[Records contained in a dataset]
• • • • •

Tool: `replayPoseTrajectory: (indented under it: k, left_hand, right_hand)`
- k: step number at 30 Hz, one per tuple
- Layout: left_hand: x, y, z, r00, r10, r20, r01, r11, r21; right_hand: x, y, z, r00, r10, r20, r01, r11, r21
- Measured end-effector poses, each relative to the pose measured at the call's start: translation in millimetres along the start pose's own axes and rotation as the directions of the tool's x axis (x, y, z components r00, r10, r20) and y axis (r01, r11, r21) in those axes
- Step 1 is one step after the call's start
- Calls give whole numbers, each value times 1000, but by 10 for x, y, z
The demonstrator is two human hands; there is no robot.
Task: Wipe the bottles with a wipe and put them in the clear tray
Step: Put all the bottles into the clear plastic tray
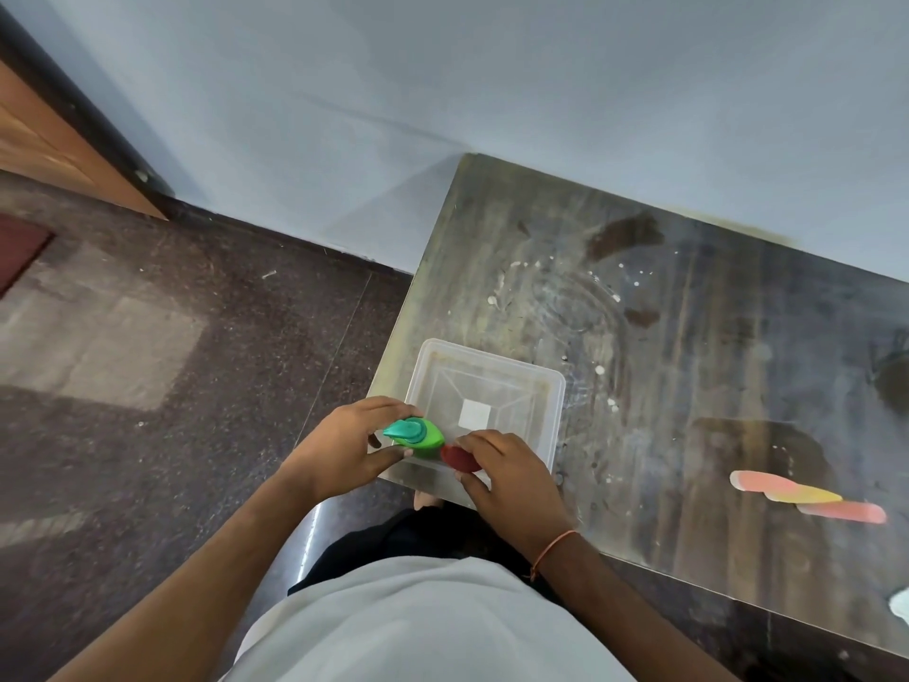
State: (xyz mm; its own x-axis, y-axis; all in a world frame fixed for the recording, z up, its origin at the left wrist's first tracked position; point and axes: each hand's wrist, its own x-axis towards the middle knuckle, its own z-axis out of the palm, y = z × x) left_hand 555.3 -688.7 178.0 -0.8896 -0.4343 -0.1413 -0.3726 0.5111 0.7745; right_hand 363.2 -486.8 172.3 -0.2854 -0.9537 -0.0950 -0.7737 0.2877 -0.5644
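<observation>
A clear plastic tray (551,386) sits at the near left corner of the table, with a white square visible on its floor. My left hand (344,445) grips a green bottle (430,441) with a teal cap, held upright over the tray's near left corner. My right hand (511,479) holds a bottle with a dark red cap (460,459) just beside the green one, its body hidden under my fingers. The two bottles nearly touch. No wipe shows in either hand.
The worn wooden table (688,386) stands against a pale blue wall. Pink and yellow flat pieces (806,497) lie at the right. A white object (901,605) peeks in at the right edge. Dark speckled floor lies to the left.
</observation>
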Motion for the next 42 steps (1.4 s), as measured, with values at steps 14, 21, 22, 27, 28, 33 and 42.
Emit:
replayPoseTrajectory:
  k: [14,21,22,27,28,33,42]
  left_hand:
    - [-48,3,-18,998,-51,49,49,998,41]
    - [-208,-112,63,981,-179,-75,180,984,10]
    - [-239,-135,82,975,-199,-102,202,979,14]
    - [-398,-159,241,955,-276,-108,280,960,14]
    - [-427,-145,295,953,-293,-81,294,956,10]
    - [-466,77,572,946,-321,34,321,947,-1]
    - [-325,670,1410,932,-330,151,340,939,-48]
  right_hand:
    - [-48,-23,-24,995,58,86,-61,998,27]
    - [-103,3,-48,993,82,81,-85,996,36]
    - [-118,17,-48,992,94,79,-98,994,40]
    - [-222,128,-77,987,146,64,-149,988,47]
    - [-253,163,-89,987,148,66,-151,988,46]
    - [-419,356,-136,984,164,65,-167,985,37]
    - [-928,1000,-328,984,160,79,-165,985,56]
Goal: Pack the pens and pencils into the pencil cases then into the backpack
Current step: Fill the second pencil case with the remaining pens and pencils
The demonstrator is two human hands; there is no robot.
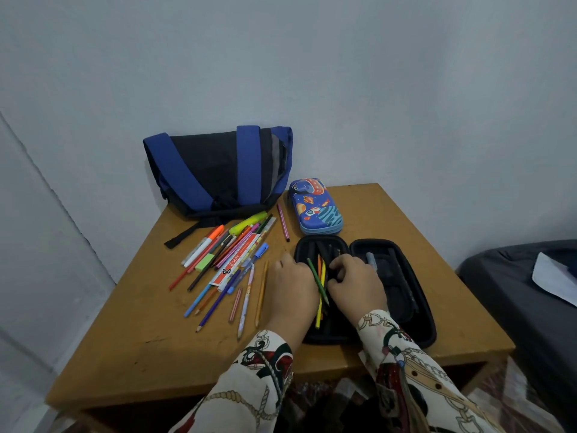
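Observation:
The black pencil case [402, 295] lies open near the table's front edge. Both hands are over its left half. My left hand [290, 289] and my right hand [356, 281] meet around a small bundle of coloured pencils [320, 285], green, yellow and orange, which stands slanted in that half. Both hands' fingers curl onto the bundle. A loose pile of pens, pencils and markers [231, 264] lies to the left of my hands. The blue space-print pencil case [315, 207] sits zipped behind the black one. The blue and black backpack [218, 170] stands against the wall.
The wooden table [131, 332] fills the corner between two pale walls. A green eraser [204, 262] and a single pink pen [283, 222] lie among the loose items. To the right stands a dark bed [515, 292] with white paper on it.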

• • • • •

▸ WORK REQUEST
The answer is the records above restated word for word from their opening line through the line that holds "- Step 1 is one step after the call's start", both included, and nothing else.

▸ OUTPUT FOR THIS EXERCISE
Tool: `replayPoseTrajectory: (indented under it: k, left_hand, right_hand)`
- k: step number at 30 Hz, one per tuple
- Layout: left_hand: x, y, z, r00, r10, r20, r01, r11, r21; right_hand: x, y, z, r00, r10, r20, r01, r11, r21
- Measured end-effector poses, each relative to the pose measured at the call's start: translation in millimetres along the start pose's own axes and rotation as the directions of the tool's x axis (x, y, z components r00, r10, r20) and y axis (r01, r11, r21) in those axes
- Step 1 is one step after the call's start

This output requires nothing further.